The former president was at the center of every presentation and of conversations in the corridors during breaks. On the stage, some folks named him, some did not, but — except for Trump himself during a video address from his Florida home — few did so enthusiastically.

Chris Christie, the former New Jersey governor who was the first of Trump’s primary opponents in 2016 to drop out and endorse him, and then among the first to repudiate him during his presidency, repeated the admonition he made a year ago to move beyond Trump.

Say his name, Christie urged the crowd. “It is time to stop whispering,” he said. “It is time to stop doing the knowing nod, the ‘we can’t talk.’ It’s time to stop being afraid of any one person. It is time to stand up for the principles and the beliefs that we have founded this party on, this country on.” He got big cheers.

Trump was the first candidate to announce for 2024, last week, and so far the only one. But others among the half dozen or so likelys in Las Vegas were clearly signaling a run. Nikki Haley, the former ambassador to the United Nations who is a star among right-wing pro-Israel groups for her successes at the United Nations in marginalizing the Palestinians, all but told the group she was ready.

“A lot of people have asked if I’m going to run for president,” Haley said. “Now that the midterms are over I’ll look at it in a serious way and I’ll have more to say soon.”

The biggest cheers were reserved for Ron DeSantis, the Florida governor who was a bright spot for Republicans on Nov. 8, winning reelection in a landslide. DeSantis listed his pro-Israel bona fides (boycotting Israel boycotters) and his culture wars (taking on Disney after the company protested his “Parents Rights in Education” bill, known among its critics as “Don’t Say Gay”).

The crowd loved it. “The state of Florida is where woke goes to die!” he said to ecstatic cheers.

DeSantis did not once mention Trump; the former president has already targeted him saying whatever success he has he owes to Trump’s endorsement of his 2018 gubernatorial bid and dubbing him “Ron DeSanctimonious.’

Getting the nickname was a clear sign that DeSantis was a formidable opponent, said Fred Zeidman, an RJC board member who has yet to endorse a candidate. “It’s a badge of honor, in that Trump has identified you as a legitimate contender for the presidency,” he said in an interview.

Yet even DeSantis was not a clear Trump successor. The RJC usually heads into campaign-year conferences with a clear idea of which of its board members back which candidates, and then relays the word to Jewish Republicans whom to contact to join a prospective campaign.

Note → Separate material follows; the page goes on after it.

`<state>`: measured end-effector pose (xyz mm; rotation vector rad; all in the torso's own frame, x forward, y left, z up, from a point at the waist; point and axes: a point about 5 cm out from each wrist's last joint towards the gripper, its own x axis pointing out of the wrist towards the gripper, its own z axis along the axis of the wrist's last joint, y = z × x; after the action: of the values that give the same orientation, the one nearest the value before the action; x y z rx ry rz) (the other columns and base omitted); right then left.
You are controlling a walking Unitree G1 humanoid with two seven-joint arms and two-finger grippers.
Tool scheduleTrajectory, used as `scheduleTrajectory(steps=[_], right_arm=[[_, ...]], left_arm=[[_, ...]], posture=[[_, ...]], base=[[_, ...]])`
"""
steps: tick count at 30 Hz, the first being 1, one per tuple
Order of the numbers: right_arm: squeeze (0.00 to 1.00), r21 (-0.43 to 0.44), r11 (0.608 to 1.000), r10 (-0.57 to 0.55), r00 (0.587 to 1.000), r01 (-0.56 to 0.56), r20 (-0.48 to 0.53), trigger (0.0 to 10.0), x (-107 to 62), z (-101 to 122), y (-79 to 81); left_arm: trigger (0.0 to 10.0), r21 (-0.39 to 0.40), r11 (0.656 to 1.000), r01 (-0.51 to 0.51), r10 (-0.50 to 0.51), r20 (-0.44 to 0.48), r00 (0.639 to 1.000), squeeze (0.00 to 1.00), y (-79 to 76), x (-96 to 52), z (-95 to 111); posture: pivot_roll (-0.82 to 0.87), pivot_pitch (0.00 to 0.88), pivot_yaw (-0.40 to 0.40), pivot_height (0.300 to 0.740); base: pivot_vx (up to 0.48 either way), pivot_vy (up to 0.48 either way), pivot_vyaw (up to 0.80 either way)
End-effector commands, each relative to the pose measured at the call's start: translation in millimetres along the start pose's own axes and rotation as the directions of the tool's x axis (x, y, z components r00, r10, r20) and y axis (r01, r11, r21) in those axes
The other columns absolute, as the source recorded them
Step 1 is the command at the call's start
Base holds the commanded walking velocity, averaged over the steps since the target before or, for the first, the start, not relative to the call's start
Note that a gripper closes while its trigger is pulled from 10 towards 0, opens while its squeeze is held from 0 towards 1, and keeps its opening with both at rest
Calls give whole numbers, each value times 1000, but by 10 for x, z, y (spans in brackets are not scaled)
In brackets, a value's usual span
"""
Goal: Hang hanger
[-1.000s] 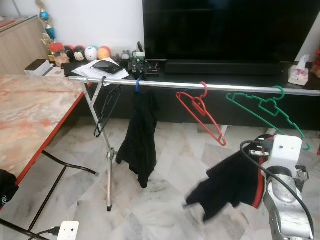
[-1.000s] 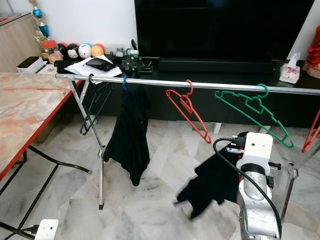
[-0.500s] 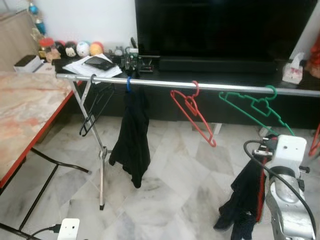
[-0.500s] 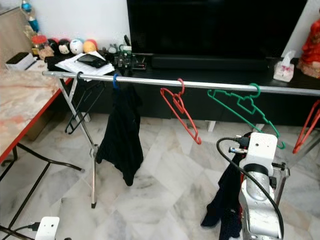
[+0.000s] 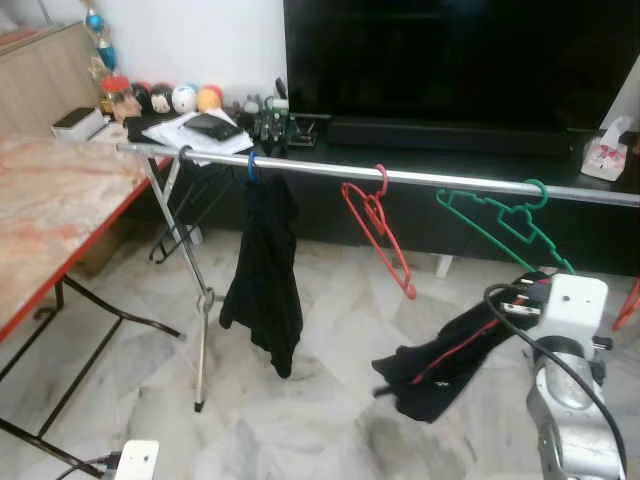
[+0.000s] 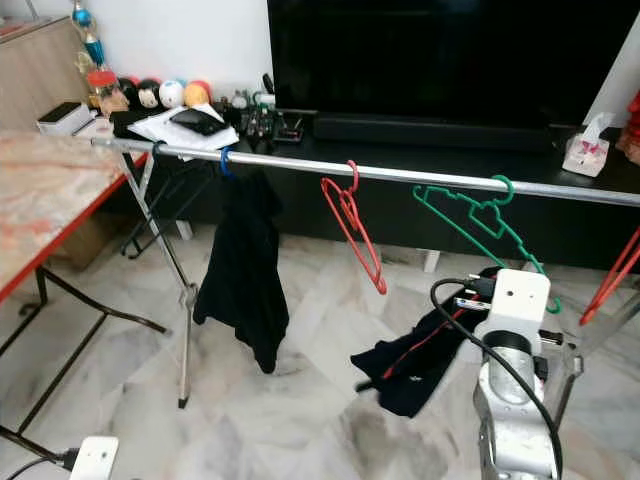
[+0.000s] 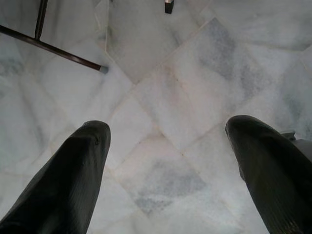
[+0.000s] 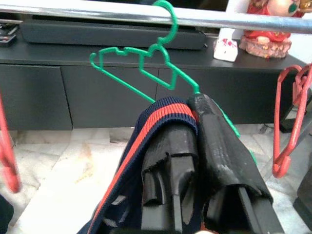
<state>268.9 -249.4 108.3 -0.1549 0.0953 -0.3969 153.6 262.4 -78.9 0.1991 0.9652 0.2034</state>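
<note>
Marble-patterned, with a red edge, the surface (image 5: pixel 50 215) stands at the far left on thin black legs. Beside it, a silver metal clothes rail (image 5: pixel 420 178) runs across the room in front of a black TV cabinet (image 6: pixel 420 140). Along the rail, from left to right, hang a black wire hanger (image 5: pixel 185 200), a black garment on a blue hook (image 5: pixel 265 285), an empty red plastic hanger (image 5: pixel 378 235) and an empty green plastic hanger (image 5: pixel 500 225). At the far right, another red hanger (image 6: pixel 610 275) hangs on the rail.

The left gripper (image 7: pixel 165 165) points down at the pale marble floor (image 7: pixel 165 97), its two black fingers (image 7: pixel 68 180) spread wide apart with nothing between them.

Lower right, the right gripper (image 8: pixel 195 161) sits just below the green hanger. Its fingers are pressed together, pinching a dark navy garment with red trim (image 5: pixel 445 350), whose collar band wraps over the fingers. The garment trails out to the robot's left, away from the silver right arm (image 5: pixel 570 400), hanging below the rail and off it. A thin red line runs through the cloth; I cannot tell whether it is a hanger or trim.
</note>
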Motion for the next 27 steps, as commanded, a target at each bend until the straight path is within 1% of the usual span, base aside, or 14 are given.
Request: scheduleTrajectory(steps=[1,9,13,18,20,25,27], right_arm=[[0,7,1000,-11,1000,11,28,10000,21,78,-21],[0,8,1000,-6,1000,6,27,10000,8,68,5],[0,2,1000,-2,1000,2,28,10000,4,52,6],[0,-14,1000,12,1000,-12,10,10000,-1,8,-5],[0,-38,999,33,999,-34,-33,10000,-8,-91,-22],[0,-50,998,40,994,-45,-100,10000,-30,-242,-65],[0,-71,996,38,987,-49,-156,10000,-52,-363,-91]], left_arm=[[10000,3,1000,4,-4,-4,1000,0,-12,3,4],[10000,2,1000,3,-3,-2,1000,0,-12,3,6],[10000,3,1000,2,-2,-1,1000,0,-12,4,11],[10000,0,1000,0,0,1,1000,0,-10,5,16],[10000,-3,1000,-8,8,8,1000,0,-6,4,21],[10000,-21,999,-25,25,26,999,0,3,2,33],[10000,-31,999,-32,33,33,999,0,6,1,37]], posture=[[-183,1,20,740],[-182,8,18,740],[-183,11,17,740],[-185,15,18,740],[-187,16,19,740],[-187,16,19,740],[-185,18,17,740]], base=[[0,-292,-781],[0,-292,-713],[0,-122,0],[0,0,0],[0,0,0],[0,0,0],[0,0,0]])
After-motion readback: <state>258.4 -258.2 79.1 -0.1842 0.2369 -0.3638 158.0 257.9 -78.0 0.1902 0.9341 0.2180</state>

That didn’t happen this year, and Trump was the reason. Jewish Republicans are still “shopping” for candidates, Ari Fleischer, the former George W. Bush administration spokesman who is an RJC board member and who also has not endorsed a candidate, said in a gaggle with reporters.

Trump was the elephant in the RJC room, Fleischer said, using the Hebrew word for the animal.

“Donald Trump is the pil in the room. There’s no question about it,” Fleischer said right after Trump spoke. “And he is a former president. He has tremendous strength and you could hear it and feel it with this group, particularly on policy, particularly on the substantive issues that he was able to accomplish in the Middle East. It resonates with many people.”

Trump had earned cheers during his speech as he reviewed the hard-right turn his administration took on Israel policy, moving the embassy to Jerusalem and quitting the Iran nuclear deal, among other measures.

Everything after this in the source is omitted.